TO DO: Filter the material, keeping only lines with the word "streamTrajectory".

+++++

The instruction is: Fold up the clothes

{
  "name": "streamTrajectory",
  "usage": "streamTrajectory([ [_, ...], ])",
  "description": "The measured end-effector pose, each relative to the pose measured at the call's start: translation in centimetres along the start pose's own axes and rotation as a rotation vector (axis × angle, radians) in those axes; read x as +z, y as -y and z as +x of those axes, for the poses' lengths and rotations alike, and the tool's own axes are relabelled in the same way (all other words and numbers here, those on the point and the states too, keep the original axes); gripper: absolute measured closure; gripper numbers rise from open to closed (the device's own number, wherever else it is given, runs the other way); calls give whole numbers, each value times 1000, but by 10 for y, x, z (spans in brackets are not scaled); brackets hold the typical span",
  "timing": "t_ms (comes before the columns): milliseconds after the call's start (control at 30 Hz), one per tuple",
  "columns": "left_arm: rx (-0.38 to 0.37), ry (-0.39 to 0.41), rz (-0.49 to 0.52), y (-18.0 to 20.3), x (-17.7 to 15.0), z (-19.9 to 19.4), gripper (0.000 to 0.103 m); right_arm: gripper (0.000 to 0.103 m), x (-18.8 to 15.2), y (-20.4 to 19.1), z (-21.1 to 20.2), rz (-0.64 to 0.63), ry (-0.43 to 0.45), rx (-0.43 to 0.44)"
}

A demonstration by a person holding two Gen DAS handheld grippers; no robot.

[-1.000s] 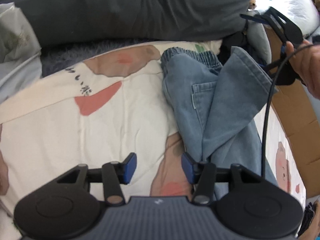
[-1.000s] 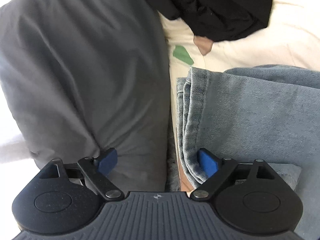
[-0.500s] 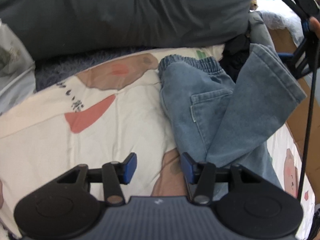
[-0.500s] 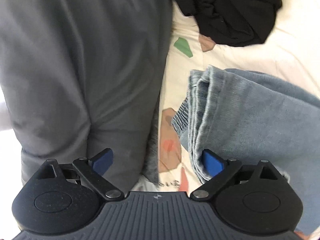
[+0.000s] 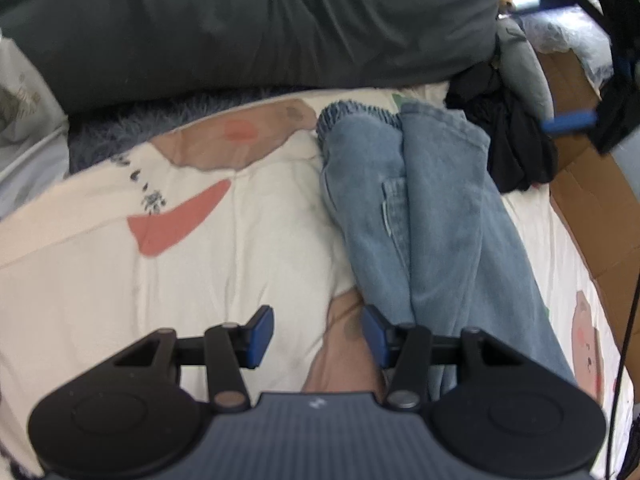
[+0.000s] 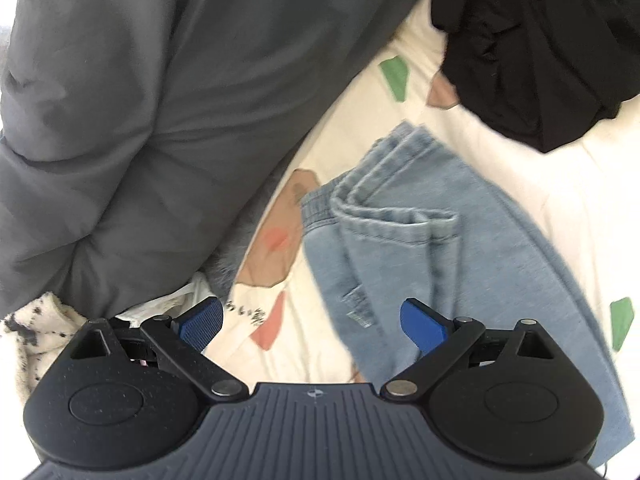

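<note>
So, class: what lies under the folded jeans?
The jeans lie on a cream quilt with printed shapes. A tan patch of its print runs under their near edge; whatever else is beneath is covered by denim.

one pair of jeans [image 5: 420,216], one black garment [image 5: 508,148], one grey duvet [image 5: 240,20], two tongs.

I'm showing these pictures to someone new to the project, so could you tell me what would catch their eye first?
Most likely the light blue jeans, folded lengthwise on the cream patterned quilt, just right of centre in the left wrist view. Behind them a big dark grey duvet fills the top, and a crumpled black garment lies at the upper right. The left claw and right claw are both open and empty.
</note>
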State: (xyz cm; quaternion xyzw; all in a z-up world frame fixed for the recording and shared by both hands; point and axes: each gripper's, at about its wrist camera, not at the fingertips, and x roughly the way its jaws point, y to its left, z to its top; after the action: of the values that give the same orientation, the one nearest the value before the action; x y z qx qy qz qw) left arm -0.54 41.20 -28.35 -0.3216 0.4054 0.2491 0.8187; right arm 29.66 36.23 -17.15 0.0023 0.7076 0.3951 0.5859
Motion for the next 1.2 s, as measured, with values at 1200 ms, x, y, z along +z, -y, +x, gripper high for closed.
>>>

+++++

WRITTEN SOLUTION:
  "name": "streamTrajectory",
  "usage": "streamTrajectory([ [_, ...], ])",

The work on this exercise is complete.